Your assignment:
Could you reproduce the lines below from the one with "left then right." through the one with "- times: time"? Keep both ends and add nothing.

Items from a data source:

>>>

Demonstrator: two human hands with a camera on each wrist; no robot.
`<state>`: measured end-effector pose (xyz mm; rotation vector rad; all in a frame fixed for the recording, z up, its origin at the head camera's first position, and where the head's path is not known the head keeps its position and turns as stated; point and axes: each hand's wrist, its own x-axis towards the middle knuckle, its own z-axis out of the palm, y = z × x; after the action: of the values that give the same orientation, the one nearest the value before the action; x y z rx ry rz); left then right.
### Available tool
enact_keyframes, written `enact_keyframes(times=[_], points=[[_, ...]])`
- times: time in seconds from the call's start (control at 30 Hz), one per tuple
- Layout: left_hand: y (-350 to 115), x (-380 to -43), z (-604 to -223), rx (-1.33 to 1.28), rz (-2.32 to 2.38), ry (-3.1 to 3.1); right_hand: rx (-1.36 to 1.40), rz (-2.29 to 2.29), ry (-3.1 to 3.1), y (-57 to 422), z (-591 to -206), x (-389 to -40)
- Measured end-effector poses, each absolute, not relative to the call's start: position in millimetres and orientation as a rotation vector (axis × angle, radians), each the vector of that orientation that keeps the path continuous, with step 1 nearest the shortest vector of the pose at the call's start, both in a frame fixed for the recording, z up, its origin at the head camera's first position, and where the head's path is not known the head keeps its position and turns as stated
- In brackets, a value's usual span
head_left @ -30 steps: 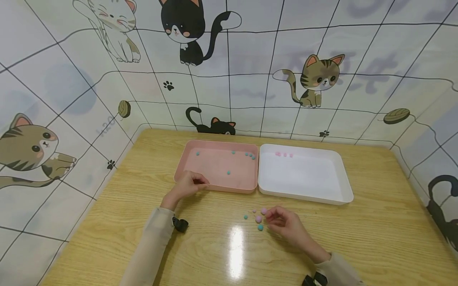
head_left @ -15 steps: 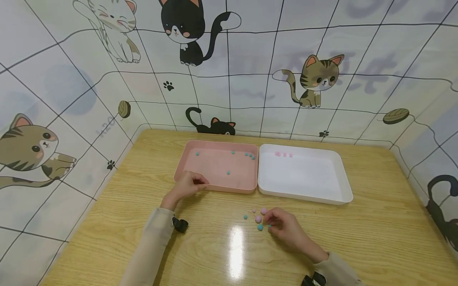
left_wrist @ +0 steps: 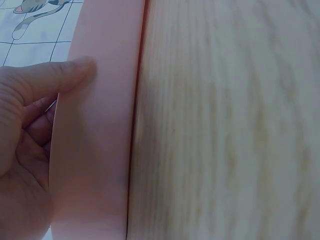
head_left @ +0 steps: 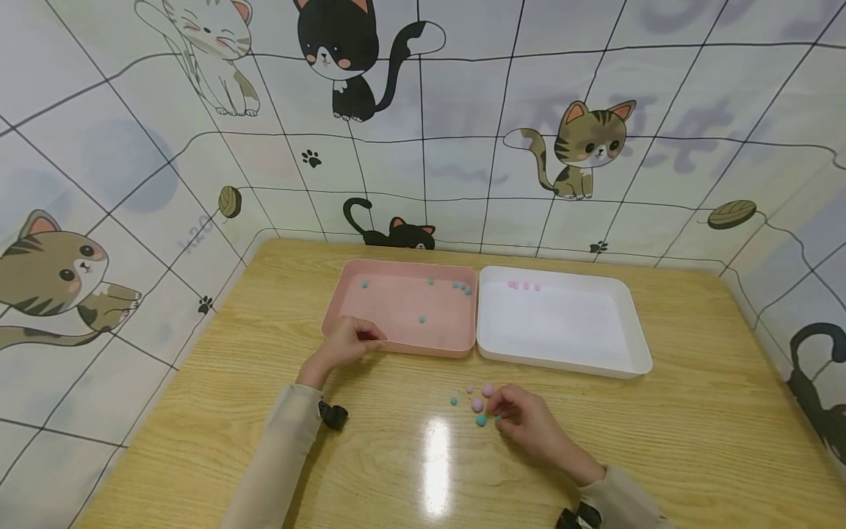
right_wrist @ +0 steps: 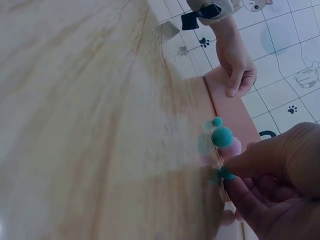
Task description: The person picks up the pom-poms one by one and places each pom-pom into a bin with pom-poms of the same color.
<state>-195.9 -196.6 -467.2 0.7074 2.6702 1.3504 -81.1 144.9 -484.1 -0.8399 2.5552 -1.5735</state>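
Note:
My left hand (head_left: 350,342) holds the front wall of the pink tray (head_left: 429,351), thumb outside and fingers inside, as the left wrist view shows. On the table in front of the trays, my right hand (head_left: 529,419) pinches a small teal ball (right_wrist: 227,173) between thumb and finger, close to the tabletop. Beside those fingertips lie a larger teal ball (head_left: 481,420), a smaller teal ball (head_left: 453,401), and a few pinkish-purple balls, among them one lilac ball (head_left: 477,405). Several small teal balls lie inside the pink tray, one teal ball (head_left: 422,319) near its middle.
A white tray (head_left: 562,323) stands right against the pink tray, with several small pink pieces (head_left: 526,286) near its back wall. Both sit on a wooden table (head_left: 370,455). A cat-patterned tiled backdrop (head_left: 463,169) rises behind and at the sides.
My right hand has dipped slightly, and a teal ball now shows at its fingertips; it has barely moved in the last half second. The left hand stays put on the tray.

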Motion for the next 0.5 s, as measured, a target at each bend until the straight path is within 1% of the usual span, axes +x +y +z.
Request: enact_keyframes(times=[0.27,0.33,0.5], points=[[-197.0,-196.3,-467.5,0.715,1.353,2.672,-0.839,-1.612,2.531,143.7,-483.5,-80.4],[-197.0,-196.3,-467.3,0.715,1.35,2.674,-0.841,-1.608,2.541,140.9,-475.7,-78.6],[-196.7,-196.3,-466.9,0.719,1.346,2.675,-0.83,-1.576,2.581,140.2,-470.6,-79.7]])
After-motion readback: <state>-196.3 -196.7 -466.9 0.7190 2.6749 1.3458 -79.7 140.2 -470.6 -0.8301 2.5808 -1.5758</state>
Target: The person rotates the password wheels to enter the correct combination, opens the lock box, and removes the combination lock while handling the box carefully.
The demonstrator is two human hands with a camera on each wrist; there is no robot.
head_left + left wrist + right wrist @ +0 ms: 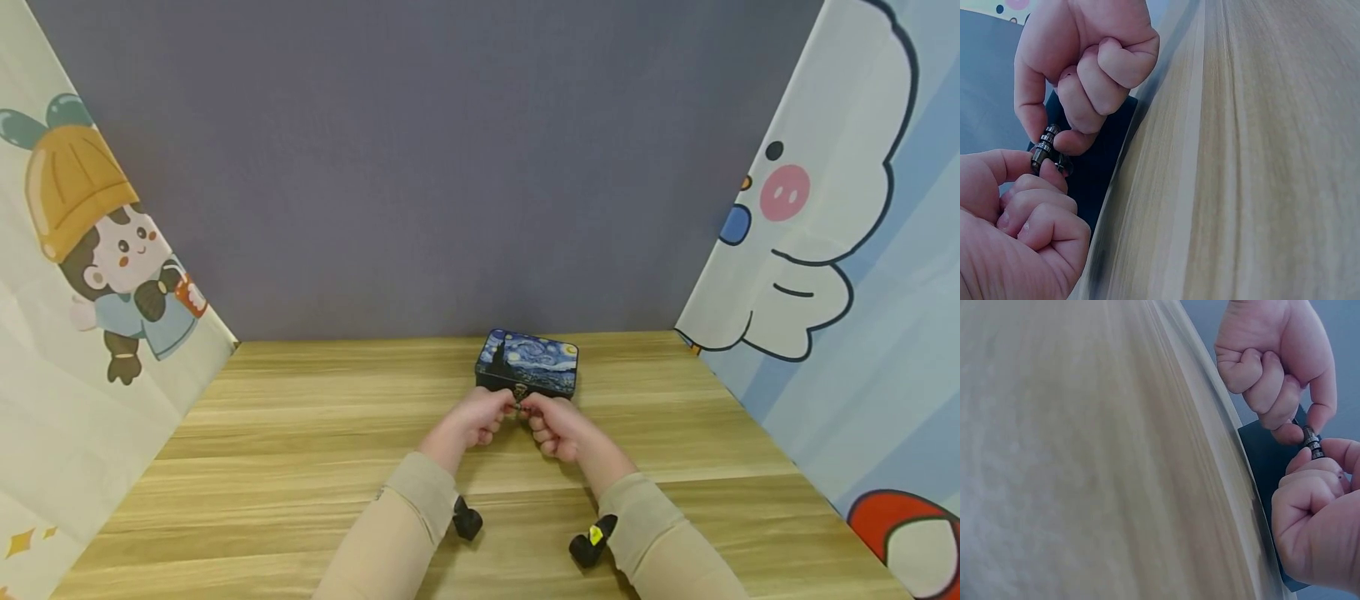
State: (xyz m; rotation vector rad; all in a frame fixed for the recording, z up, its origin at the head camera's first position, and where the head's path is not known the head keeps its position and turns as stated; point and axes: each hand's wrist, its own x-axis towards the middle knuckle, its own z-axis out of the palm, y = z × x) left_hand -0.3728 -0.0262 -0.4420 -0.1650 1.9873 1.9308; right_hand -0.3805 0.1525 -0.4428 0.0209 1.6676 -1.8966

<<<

Solution:
`<state>`: measured end-effector pose (xyz mm; rotation vector rad; all in a frame fixed for the recording, z up, its origin at the head camera's first position, and where the head's path is not known the head keeps its position and turns as stated; point and axes: each hand's wrist, its own x-axis towards the middle knuckle, its own z-axis out of the palm, y = z × x; after the action: of the values that give the same orientation, the one nearest the value before the action; x y z rx ry rz); left then right.
### Available tool
enact_keyframes, written `enact_keyframes(times=[_], points=[[_, ...]])`
- times: time in seconds from the call's start (control at 30 Hz), one per tuple

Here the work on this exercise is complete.